Above, City Mills, now in Norfolk, formerly part of Franklin and a center for shoddy.

Yes, it’s true, Franklin IS a shoddy town. No, not cheap and of poor quality – that’s a derivative meaning. In fact, shoddy is a low cost of a type of cloth, the manufacturing of which has a long history locally.

According to Mortimer Blake’s1879 history of the Town of Franklin, “the first shoddy-picker, and probably the first in the country, was started in 1849 at Unionville [the village in Franklin roughly from the Stop & Shop to the Bellingham line] by Messrs. J. G. & J.P. Ray.” Yes, those Rays, the ones whose descendants donated, the library, a school, a fire station, and more to the town. Shoddy was the start of some big businesses!

According to Wikipedia, Shoddy is recycled or remanufactured wool, traditionally made from loosely woven materials and invented by Benjamin Law in England in 1813. The shoddy industry was centered in West Yorkshire, and concentrated on the recovery of wool from rags.

And on those points, another source, the Worcester Society of Antiquity, agrees. But they differ as to Franklin’s eminence, writing as follows in the 19th century:

The Commercial Bulletin some years ago made researches into the history of shoddy manufacture in this country. It credits Reuben Daniels of Woodstock, Vt., as the first man to make shoddy in the United States. The Daniels machine for shoddy was invented in 1840. In 1846 A.G. Dewey of Queechy [sic] Vt., succeeded to the business, and was of the opinion that from that time until the Rays commenced operations at Franklin, Mass., in 1848, he was the possessor of the entire shoddy business of America...In the latter part of the fifties [1850s], several mills were manufacturing and using shoddy. Its production increased rapidly during war [the Civil War].

It was that war that really put shoddy on the map, clothing soldiers, workers, the enslaved, and the newly freed people of the north and the south – and probably acquiring its association with cheapness and mass production.

The Ray family had originally come to town in 1839 and was initially involved with cotton products. The next generation of Rays diversified into cassimere, felts, and satinets, among other things, but they and other local entrepreneurs continued to make shoddy. How they got into the business, is unrecorded, but Franklin became a center for shoddy production for many years.

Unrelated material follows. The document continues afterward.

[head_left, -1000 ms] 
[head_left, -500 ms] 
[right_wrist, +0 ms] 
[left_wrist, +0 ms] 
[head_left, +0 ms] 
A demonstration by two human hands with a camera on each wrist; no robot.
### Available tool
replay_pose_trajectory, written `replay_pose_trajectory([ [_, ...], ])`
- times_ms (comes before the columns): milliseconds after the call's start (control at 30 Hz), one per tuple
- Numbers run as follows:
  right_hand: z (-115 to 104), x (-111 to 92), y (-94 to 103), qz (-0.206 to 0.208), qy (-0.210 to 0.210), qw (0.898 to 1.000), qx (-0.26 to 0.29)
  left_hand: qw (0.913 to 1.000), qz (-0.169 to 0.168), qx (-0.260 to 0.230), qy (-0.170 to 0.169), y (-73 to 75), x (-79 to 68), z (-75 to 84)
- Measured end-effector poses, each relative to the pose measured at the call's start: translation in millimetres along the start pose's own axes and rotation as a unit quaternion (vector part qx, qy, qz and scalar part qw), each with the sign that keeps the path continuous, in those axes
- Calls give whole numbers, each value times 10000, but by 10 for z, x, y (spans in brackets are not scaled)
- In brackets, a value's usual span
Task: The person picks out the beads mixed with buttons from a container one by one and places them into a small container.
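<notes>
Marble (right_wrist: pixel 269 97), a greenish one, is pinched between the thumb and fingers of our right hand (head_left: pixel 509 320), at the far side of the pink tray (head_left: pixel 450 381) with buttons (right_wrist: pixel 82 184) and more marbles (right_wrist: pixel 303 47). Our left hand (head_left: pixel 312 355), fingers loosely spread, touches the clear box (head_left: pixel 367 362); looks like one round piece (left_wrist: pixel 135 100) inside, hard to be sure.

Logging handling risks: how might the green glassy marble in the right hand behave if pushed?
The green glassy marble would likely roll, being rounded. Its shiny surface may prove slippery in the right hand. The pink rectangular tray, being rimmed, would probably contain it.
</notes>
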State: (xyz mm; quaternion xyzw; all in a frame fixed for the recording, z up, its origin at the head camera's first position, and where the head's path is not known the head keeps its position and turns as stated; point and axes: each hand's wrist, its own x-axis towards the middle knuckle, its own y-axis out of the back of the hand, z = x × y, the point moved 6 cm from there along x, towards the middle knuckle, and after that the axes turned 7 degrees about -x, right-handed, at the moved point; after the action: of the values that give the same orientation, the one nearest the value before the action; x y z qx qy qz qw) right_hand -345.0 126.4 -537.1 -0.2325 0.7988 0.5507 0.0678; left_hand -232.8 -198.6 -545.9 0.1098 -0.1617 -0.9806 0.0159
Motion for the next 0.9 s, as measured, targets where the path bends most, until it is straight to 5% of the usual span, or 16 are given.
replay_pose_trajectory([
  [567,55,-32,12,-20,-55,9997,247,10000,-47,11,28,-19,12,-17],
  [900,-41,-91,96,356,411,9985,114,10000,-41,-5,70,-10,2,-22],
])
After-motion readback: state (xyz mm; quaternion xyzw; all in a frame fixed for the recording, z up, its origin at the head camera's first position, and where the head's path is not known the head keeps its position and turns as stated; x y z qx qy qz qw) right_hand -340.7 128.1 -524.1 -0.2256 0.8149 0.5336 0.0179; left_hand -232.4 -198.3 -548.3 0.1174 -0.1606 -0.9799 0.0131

For instance, the 1909 "Davison’s Textile Blue Book" – an industry directory – list multiple Franklin firms involved with shoddy including Charles River Woolen Co., H.T. Hayward President, Charles L. Staples, Buyer, Agent, and Superintendent with capital equipment listed as “32 Cards, 10 Pickers, 1 Garnett, 2 Boilers” with a workforce of 35. George R. Whiting is listed as another shoddy manufacturer, though it seems the physical plant for that firm may have been in a neighboring town.

The local expertise in shoddy also gave rise to companies making the machines to produce shoddy. An ad in the 1903 America’s Textile Reporter extols the virtues of the Clark Machinery and Foundry Company of Franklin and their “Clark Improved Shoddy Picker,” featuring the new “Geb Feed.”

While not used often for clothing, shoddy is still manufactured today, generally from recycled fibers.

Hanna Rose Shell, a professor at the University of Colorado, Boulder recently completed a book all about the material, "Shoddy: From Devil’s Dust to the Renaissance of Rags," published by the University of Chicago Press.